Some people might argue that RPG is a dying language, but Rowe isn’t one of them. He will swear that RPG is here to stay, refers to it as a modern business language, and points to interoperability with other languages like XML and SQL. His enthusiasm, however, does not include the belief that all things should be done in RPG.
“There’s no single language for everything. Even the Java programmers are understanding that you don’t use Java for everything,” Rowe says. “I tell IBM i shops to keep portions of the applications in the languages where it makes the most sense. PHP may be right to do certain things with the UI, maybe Java, maybe something else. You are not going to do Web UI development in RPG and you are not going to do record-level access from PHP.”
PHP in the IBM i ecosystem has been successful from Rowe’s point of view. It continues to gain momentum, especially with companies that have lately made their move into application modernization. There are also PHP options being offered by some of the third-party application development companies, which indicates those ISVs see PHP momentum happening.

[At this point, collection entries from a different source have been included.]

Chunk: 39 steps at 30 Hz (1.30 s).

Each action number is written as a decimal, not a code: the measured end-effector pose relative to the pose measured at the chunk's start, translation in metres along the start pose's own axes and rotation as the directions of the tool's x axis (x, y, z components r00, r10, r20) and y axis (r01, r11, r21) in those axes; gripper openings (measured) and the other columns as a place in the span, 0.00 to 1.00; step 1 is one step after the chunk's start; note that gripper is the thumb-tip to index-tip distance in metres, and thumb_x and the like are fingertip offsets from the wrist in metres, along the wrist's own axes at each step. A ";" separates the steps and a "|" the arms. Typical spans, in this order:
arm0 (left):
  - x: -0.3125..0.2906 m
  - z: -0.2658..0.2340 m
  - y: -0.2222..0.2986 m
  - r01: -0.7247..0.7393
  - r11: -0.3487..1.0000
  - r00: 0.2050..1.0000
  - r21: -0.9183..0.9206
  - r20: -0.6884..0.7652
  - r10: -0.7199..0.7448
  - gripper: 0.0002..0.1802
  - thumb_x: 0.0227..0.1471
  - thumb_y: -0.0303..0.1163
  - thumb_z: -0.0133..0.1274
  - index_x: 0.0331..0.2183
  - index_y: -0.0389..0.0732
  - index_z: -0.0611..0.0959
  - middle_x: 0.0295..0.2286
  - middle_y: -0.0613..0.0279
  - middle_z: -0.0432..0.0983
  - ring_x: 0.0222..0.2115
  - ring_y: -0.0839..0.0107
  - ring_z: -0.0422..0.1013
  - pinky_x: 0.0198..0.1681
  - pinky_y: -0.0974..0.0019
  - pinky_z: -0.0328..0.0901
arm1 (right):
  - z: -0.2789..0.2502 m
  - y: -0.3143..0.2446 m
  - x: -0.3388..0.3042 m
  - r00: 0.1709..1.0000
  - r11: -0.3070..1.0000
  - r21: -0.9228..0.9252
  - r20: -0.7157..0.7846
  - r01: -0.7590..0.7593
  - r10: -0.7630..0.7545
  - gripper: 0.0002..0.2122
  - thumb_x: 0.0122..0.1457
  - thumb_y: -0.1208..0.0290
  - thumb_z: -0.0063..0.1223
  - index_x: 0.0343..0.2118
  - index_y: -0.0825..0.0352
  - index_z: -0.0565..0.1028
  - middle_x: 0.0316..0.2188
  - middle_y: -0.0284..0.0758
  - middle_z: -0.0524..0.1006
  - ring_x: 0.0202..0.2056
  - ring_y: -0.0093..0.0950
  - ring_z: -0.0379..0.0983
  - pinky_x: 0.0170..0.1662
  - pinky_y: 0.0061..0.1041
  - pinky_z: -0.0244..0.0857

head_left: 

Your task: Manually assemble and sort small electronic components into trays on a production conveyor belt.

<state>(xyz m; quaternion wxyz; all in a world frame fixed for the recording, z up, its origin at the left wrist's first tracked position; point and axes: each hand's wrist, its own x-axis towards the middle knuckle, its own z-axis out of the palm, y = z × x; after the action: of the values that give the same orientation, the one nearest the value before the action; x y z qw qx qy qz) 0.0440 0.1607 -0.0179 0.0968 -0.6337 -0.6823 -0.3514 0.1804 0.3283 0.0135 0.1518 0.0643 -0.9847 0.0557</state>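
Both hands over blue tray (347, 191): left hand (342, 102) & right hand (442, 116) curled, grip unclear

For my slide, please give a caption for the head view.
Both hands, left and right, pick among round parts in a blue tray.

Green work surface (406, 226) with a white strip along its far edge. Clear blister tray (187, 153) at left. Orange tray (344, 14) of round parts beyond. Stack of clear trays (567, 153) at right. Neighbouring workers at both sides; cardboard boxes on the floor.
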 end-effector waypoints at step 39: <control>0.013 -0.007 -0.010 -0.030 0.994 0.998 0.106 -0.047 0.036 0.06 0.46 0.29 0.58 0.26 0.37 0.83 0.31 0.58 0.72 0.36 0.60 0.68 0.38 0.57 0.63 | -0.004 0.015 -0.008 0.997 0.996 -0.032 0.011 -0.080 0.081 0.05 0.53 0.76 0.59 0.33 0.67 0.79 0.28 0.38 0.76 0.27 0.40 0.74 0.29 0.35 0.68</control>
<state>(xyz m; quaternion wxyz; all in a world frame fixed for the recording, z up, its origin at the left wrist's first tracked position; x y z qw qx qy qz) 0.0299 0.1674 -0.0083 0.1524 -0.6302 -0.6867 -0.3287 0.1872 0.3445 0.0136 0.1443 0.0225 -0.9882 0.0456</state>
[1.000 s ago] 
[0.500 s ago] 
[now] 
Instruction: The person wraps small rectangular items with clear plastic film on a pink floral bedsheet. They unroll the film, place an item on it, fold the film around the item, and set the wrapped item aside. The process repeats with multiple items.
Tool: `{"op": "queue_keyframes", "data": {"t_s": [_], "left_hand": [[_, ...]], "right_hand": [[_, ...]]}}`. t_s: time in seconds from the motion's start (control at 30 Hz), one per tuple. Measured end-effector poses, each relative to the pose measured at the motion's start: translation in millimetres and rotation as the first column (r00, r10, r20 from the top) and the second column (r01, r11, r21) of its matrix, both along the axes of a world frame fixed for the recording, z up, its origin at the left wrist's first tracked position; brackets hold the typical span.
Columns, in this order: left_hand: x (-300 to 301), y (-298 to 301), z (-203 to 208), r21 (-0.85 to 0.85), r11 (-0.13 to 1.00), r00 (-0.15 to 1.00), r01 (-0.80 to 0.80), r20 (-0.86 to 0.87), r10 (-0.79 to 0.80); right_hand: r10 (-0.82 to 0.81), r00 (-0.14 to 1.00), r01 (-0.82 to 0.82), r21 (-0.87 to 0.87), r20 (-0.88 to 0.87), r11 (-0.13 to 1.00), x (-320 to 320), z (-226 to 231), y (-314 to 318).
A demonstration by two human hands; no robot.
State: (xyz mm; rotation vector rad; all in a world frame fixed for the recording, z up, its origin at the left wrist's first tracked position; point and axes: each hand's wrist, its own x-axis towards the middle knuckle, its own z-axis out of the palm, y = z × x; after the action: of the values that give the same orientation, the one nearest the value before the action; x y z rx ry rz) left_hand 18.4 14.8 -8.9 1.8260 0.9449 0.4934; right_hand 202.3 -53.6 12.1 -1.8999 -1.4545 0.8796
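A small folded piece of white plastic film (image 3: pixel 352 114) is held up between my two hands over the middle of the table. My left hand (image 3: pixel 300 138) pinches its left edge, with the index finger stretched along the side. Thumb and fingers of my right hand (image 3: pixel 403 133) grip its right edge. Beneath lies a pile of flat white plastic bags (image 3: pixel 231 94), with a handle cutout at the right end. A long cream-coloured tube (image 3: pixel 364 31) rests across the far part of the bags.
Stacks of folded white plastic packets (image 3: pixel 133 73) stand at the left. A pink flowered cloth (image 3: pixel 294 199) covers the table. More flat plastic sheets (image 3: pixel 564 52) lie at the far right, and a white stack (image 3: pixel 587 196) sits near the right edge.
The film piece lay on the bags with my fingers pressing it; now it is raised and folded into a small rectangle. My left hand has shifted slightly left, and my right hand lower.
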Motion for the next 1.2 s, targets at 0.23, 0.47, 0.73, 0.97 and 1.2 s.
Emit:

“I think the advent of PHP has had a far greater impact in many ways than anything else, even Java, has done,” RPG and IBM i advocate, author, instructor, and innovator Jon Paris told IT Jungle in July 2012. “There is an incredible amount of good, free information out there–not to mention the books, online classes, and so on. That is a rather different story than for the free RPG offerings in the same arena. It is also possible to hire young experienced programmers and to get help mentoring existing staff to bring them up to speed.”
“It works well for a ton of stuff,” Rowe says of PHP, “but it is not going to fit the bill for everybody. There are companies that have other skill sets.”
There are hundreds of thousands of IBM i customers and over the years they demonstrated a “go your own way” attitude that’s resulted in a lot of right answers. There have been successes and failures for a lot of different reasons. I have heard from many sources that many developers in the i community are stuck in their old-fashioned ways and that is one of the reasons the application modernization process is more difficult in some instance compared to others. Of course, IBM is not blameless in this discussion. It could have offered a modern user interface for RPG years ago and pushed developers in that direction, but it did not. But the point is not to talk about what could have or should have been. The point is to make decisions on where to go from here.
As Rowe says, “You can stand and argue until you are blue in the face about which path is better, and I wouldn’t disagree with any of the arguments. But customers are bumping into the reality that they can’t continue to live on their 5250 and the modern UI is being called for. They are being forced to change.”